Task:
Reproduce word for word the lines between those holding "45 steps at" and "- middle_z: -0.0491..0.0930", inclusive, and nothing else from the data below.

Raw data:
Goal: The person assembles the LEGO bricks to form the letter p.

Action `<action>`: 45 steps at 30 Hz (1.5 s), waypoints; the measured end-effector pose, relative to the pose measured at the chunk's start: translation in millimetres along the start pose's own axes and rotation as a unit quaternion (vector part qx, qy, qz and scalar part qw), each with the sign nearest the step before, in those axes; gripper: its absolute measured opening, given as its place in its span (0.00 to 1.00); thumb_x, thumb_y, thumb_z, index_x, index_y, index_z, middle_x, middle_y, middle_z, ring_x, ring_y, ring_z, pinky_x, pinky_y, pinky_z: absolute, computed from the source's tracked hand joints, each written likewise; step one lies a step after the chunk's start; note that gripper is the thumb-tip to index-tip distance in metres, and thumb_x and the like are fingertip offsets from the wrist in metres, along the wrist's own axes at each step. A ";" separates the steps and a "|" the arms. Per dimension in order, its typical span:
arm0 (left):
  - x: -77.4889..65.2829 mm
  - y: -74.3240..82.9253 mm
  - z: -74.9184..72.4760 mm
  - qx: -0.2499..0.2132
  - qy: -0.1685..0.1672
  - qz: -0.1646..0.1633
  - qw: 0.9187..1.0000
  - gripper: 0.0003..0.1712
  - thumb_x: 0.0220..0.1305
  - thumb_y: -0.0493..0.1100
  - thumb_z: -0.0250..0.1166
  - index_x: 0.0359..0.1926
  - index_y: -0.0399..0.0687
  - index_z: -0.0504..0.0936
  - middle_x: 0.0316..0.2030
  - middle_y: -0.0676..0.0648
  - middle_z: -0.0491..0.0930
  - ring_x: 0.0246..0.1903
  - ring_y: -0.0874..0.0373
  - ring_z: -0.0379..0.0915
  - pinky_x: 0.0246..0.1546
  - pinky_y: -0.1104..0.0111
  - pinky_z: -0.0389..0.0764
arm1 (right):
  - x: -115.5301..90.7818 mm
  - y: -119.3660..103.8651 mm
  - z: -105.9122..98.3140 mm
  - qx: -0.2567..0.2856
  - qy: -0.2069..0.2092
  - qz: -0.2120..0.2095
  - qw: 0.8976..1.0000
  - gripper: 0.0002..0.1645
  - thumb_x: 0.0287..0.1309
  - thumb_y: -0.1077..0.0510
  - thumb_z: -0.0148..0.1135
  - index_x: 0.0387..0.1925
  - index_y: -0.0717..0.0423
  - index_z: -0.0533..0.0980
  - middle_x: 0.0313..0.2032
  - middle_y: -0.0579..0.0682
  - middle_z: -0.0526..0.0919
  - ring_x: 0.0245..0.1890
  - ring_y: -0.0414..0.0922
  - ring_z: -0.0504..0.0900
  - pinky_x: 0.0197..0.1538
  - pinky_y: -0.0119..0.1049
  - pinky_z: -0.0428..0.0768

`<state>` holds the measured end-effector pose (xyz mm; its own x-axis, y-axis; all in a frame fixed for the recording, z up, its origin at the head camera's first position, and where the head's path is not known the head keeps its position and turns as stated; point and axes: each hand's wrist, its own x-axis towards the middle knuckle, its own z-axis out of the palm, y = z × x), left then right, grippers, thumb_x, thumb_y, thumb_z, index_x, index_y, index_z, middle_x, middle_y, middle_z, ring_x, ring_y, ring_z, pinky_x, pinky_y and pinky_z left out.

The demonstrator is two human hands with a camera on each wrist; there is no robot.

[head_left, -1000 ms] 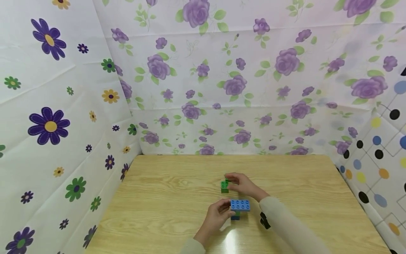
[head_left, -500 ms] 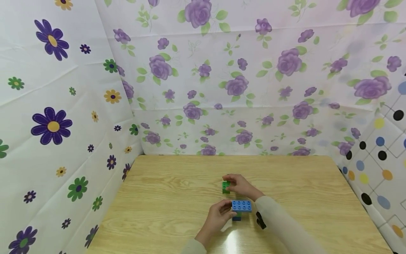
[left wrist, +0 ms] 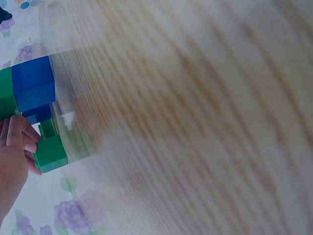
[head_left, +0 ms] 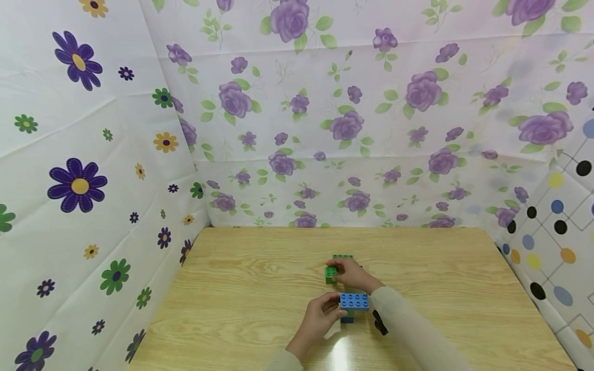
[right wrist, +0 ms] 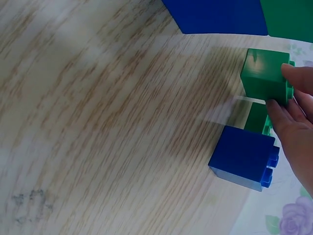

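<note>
My left hand (head_left: 320, 315) grips a small stack of toy building bricks near the front of the table. On top of that stack is a wide light-blue brick (head_left: 354, 301), with a green brick (head_left: 350, 313) under it and a dark-blue brick (head_left: 347, 320) at the bottom. Just beyond, the fingers of my right hand (head_left: 353, 275) pinch a small green brick (head_left: 330, 275). In the right wrist view, thumb and finger lie on the studded side of this green brick (right wrist: 265, 76). The right hand hides part of a longer green brick (head_left: 343, 256) behind it.
Beside the right hand, a blue brick (right wrist: 242, 157) stands on the wooden table (head_left: 250, 299), close to the longer green brick (right wrist: 256, 117) in the right wrist view. Flower-patterned sheets (head_left: 287, 103) rise at the back and left; a dotted sheet (head_left: 557, 242) is on the right.
My right hand has drawn back a little toward me, its fingers closing onto the small green brick, and the longer green brick behind has come into view. The left hand holds its stack still.
</note>
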<state>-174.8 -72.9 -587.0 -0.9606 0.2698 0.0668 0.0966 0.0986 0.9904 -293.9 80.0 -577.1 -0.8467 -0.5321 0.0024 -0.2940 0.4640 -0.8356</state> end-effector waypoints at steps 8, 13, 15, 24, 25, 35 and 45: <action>0.5 0.3 1.4 -0.001 -0.003 -0.002 1.000 0.21 0.58 0.32 0.68 0.54 0.39 0.78 0.52 0.43 0.78 0.56 0.48 0.74 0.55 0.66 0.79 | -1.6 -0.5 -1.0 0.007 0.004 0.004 1.000 0.23 0.57 0.72 0.62 0.55 0.66 0.75 0.52 0.59 0.79 0.52 0.56 0.78 0.53 0.47 0.82; 1.1 -1.3 1.1 0.004 -0.004 -0.003 1.000 0.22 0.59 0.32 0.67 0.55 0.38 0.77 0.53 0.42 0.78 0.56 0.47 0.74 0.55 0.67 0.79 | -2.6 -1.4 -4.5 0.016 0.004 0.001 1.000 0.21 0.58 0.70 0.62 0.55 0.65 0.75 0.51 0.59 0.79 0.51 0.55 0.79 0.51 0.46 0.83; 1.6 -2.1 0.8 0.004 -0.004 -0.006 1.000 0.22 0.59 0.32 0.67 0.56 0.38 0.77 0.53 0.42 0.77 0.56 0.47 0.74 0.55 0.67 0.78 | -3.6 -3.2 -5.9 0.015 0.008 0.002 1.000 0.21 0.58 0.70 0.61 0.55 0.64 0.75 0.52 0.60 0.79 0.51 0.56 0.79 0.51 0.47 0.82; 1.5 -3.1 1.0 0.007 -0.002 -0.007 1.000 0.23 0.59 0.33 0.68 0.56 0.39 0.77 0.54 0.42 0.77 0.56 0.47 0.74 0.56 0.66 0.79 | -10.0 -12.8 -15.5 0.012 0.017 -0.002 1.000 0.22 0.60 0.65 0.63 0.57 0.61 0.74 0.56 0.62 0.76 0.55 0.57 0.77 0.56 0.49 0.80; 1.2 -2.9 1.0 0.007 -0.003 -0.005 1.000 0.22 0.59 0.33 0.68 0.56 0.39 0.77 0.54 0.42 0.78 0.56 0.48 0.74 0.55 0.66 0.79 | -10.7 -13.6 -16.8 0.012 0.015 -0.005 1.000 0.22 0.61 0.64 0.63 0.57 0.61 0.74 0.56 0.62 0.76 0.55 0.57 0.77 0.56 0.49 0.80; 1.1 -3.9 -0.2 0.010 -0.004 0.011 1.000 0.22 0.58 0.35 0.69 0.55 0.38 0.78 0.53 0.41 0.78 0.55 0.48 0.75 0.55 0.67 0.78 | -18.5 -19.0 -30.0 0.026 0.009 -0.041 0.999 0.23 0.62 0.64 0.62 0.58 0.64 0.73 0.57 0.63 0.75 0.54 0.57 0.77 0.56 0.48 0.80; 1.9 -3.4 1.0 0.003 0.000 -0.004 1.000 0.22 0.58 0.34 0.69 0.54 0.38 0.78 0.51 0.43 0.79 0.55 0.49 0.75 0.55 0.68 0.78 | -31.8 -14.7 -46.4 0.046 0.013 -0.065 0.997 0.24 0.62 0.62 0.63 0.59 0.65 0.72 0.55 0.63 0.77 0.54 0.57 0.78 0.56 0.46 0.80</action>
<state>-176.7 -71.7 -590.4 -0.9614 0.2685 0.0595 0.0911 0.1070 0.9901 -283.2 123.0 -539.3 -0.8163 -0.5635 0.1270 -0.3608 0.3258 -0.8739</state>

Response box:
Action `<action>`: 45 steps at 30 Hz (1.5 s), waypoints; the measured end-effector pose, relative to the pose measured at the chunk's start: translation in millimetres along the start pose's own axes and rotation as a unit quaternion (vector part qx, qy, qz and scalar part qw), each with the sign nearest the step before, in those axes; gripper: its absolute measured opening, given as its place in its span (0.00 to 1.00); thumb_x, thumb_y, thumb_z, index_x, index_y, index_z, middle_x, middle_y, middle_z, ring_x, ring_y, ring_z, pinky_x, pinky_y, pinky_z: absolute, computed from the source's tracked hand joints, each written likewise; step one lies a step after the chunk's start; note that gripper is the thumb-tip to index-tip distance in metres, and thumb_x and the like are fingertip offsets from the wrist in metres, along the wrist's own axes at each step. A ";" separates the steps and a "|" the arms. Per dimension in order, its typical span:
arm0 (left):
  - x: -77.4889..65.2829 mm
  - y: -74.3240..82.9253 mm
  - z: -74.9184..72.4760 mm
  - qx: -0.2499..0.2132
  - qy: -0.1685..0.1672
  - qz: -0.1646..0.1633
  - qw: 0.9187..1.0000
  - gripper: 0.0003..0.1712
  - thumb_x: 0.0220..0.1305
  - thumb_y: -0.0493..0.1100
  - thumb_z: -0.0250..0.1166
  - index_x: 0.0359..0.1926
  - index_y: -0.0399..0.0687
  - index_z: -0.0504..0.0936
  - middle_x: 0.0316..0.2030
  - middle_y: -0.0676..0.0648
  - middle_z: -0.0491..0.0930

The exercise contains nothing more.